There was a much-beloved quote circulated among leftists, often attributed to Sinclair Lewis, that "when fascism comes to America it will be wrapped in the flag and carrying a cross." In light of recent episodes of mob action on American campuses, the quote needs updating: When fascism comes to America it will be wrapped in "diversity" and demanding "safe spaces."
Demand is the key word. It marks the essential authoritarianism at work here. At the University of Missouri, students "demanded" that (now-former) university President Tim Wolfe write a "handwritten" letter of apology acknowledging his "white, male privilege." Among his alleged sins was apparently not doing enough to shield so-called "marginalized students" from feeling upset after a black criminal, Michael Brown, was killed by the police officer he had assaulted. Another sin was driving away when a mob surrounded Wolfe's car at homecoming festivities. Wolfe has since apologized, groveled ("my apology is long overdue") and resigned. Good riddance.
Events at the University of Missouri were a perfect American storm: the confluence of fascistic student and faculty behavior, viral rumors of white racism and the almighty dollar. That's right, the dollar, because as an American university administrator, you can offend every principle enshrined in the Bible and the U.S. Constitution, you can make a mockery of higher education by offering courses on Martha Stewart's whiteness or "Fifty Shades of Gray," but don't mess with the football team. That's where the real power resides. When the black football players threatened to boycott this weekend's game against Brigham Young, the university president had to go.
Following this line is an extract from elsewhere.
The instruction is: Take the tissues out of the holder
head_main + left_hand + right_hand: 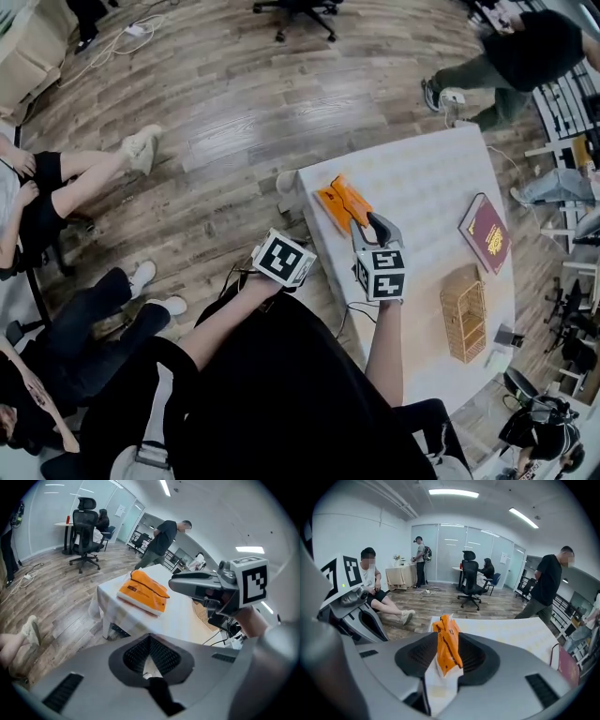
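An orange tissue pack (339, 202) lies flat near the left end of the white table (427, 173). The wicker holder (464, 314) stands far off at the table's near right, and nothing shows inside it. My right gripper (367, 223) reaches to the pack's near end. In the right gripper view the pack (447, 644) sits between the parted jaws of this gripper (445, 670), resting on the table. My left gripper (284, 255) hangs off the table's left edge, its jaws (150, 665) closed together with nothing in them. From there the pack (143, 591) shows under the right gripper (187, 581).
A dark red book (486, 232) lies at the table's far right. Seated people (56, 187) are on the wooden floor side to the left, and a person in black (525, 56) walks beyond the table. An office chair (298, 11) stands at the back.
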A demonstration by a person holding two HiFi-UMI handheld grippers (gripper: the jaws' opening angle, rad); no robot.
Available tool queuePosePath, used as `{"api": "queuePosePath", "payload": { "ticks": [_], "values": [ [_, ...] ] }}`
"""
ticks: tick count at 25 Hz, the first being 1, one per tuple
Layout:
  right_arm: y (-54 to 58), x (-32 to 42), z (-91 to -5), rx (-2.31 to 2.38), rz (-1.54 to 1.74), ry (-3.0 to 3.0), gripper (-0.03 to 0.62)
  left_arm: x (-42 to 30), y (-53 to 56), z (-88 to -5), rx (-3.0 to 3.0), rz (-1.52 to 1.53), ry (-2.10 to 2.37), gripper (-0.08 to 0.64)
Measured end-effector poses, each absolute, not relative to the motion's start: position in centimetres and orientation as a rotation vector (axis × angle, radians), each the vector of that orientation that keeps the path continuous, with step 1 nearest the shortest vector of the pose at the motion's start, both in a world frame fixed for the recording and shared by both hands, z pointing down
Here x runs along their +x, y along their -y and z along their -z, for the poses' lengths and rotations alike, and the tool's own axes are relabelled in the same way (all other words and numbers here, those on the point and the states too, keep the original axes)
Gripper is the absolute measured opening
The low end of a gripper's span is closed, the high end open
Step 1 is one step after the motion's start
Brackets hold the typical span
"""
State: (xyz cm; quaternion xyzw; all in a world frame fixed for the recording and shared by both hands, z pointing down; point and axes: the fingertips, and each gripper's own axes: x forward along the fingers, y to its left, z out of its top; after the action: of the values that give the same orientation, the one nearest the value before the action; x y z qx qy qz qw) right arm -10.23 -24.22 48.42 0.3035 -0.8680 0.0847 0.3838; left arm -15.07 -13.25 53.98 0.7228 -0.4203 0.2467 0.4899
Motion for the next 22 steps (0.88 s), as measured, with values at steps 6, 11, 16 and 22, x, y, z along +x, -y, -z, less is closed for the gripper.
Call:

There has been some tut-tutting, even among liberals, about modern university students' hypersensitivity. But let's not kid ourselves -- though it is couched in the language of safety, what these little snowflakes want is repression. Brenda Smith-Lezama, for example, is vice president of the Missouri Students Association. Asked about efforts on the Missouri campus to "muscle" student journalists away from a public event, she offered a view that would make Castro proud: "I personally am tired of hearing that First Amendment rights protect students when they are creating a hostile and unsafe learning environment for myself and for other students here," she told MSNBC.
An ideological fellow traveler at Yale screamed obscenities at a faculty member. That alone ought to be enough to ensure her dismissal from the college -- or at least some degree of punishment. But no. Background: Erika Christakis, a professor's wife and a lecturer in childhood education, had written an email suggesting that students should be able to use their own judgment about Halloween costumes. On such mighty issues do our finest minds now cogitate. Students confronted the professor on campus. One student screamed that it was the faculty's job to "create a place of comfort and home" for students (comfort, that is, being defined as insulation from challenging ideas). He demurred. "Then why the f--- did you accept the position?" she bellowed. "It is not about creating an intellectual space!"
Congratulations, Yale, and Missouri, and American academia in general, you've succeeded in undermining the ethic of free inquiry, disinterested scholarship, and certainly anything like decent manners.
The target of that vulgar outburst has now executed a full kowtow. He invited students to his home and prostrated himself: "I care so much about the same issues you care about. I've spent my life taking care of these issues of injustice, of poverty, of racism. I'm genuinely sorry ... to have disappointed you. I've disappointed myself."
Yeah, we're all disappointed in you, fella. As for the screamer, she'll suffer no ill effects, and is probably already fielding job offers from MSNBC.
The truth is that universities are and always have been ripe environments for absolutism. Students -- brimming with self-righteousness, unaware of how easily violence can spread, stimulated by the scent of blood in the water -- have provided the shock troops for most totalitarian movements.
During what liberal academics praised as the "idealistic" 1960s, American students (sometimes armed) seized buildings, held a dean hostage, looted research files and committed promiscuous vandalism. Nazi students (egged on by professors) "cleansed" Heidelberg and other universities of Jews and others. Russian universities became incubators for radicals who took their ideas into the streets. During the Cultural Revolution, Mao's faithful pupils subjected their teachers to "re-education" and even occasionally cannibalized them.
Students are natural radicals. The job of academics in a free society that hopes to remain so is to instill respect for freedom of thought and expression. Our problem is that many of the students who were burning professors' research notes in the 1960s are now on the faculty.